WHAT IS EXPECTED:
The number of lines below holding the string "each" is the only answer wanted.

[Records drawn from a dataset]
_ _ _ _

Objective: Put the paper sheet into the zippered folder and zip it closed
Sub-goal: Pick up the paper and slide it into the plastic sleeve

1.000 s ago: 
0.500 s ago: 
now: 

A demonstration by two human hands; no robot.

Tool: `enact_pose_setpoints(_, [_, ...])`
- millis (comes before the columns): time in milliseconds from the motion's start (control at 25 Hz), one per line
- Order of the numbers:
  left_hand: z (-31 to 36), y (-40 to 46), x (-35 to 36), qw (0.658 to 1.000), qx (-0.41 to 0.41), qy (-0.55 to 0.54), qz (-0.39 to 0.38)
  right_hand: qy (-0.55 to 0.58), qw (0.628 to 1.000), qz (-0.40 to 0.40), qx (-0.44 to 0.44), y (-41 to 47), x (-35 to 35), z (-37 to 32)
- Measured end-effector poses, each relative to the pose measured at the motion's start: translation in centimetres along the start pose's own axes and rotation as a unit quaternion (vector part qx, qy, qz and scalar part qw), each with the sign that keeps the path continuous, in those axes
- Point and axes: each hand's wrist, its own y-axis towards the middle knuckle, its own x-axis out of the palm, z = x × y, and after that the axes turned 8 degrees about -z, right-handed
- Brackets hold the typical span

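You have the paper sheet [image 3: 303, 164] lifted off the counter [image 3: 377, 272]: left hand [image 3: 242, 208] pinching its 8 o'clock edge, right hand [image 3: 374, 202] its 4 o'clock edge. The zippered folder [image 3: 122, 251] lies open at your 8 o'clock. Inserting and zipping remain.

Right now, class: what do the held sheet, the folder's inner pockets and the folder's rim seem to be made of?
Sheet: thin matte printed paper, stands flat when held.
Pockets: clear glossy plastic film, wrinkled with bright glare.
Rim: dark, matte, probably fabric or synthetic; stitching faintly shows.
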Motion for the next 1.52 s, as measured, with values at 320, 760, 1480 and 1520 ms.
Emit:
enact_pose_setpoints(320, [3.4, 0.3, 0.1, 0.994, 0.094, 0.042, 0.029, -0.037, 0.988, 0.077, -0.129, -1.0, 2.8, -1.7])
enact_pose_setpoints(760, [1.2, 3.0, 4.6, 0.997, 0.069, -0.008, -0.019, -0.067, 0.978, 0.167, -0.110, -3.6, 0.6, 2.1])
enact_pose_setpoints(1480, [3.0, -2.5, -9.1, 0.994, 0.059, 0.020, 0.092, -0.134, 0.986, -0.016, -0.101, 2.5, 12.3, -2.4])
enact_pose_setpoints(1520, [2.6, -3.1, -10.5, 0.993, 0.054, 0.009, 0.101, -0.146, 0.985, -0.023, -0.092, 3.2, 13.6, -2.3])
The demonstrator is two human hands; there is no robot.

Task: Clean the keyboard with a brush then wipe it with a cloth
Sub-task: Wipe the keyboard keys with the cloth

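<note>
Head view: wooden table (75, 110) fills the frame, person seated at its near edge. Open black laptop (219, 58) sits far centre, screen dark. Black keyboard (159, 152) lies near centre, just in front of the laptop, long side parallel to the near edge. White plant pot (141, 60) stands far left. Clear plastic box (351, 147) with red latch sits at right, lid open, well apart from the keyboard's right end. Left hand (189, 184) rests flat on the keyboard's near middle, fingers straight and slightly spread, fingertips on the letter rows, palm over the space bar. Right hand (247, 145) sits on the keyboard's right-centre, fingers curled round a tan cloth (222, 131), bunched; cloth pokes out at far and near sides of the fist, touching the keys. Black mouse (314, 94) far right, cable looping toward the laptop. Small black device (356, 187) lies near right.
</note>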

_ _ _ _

RESPONSE AREA:
2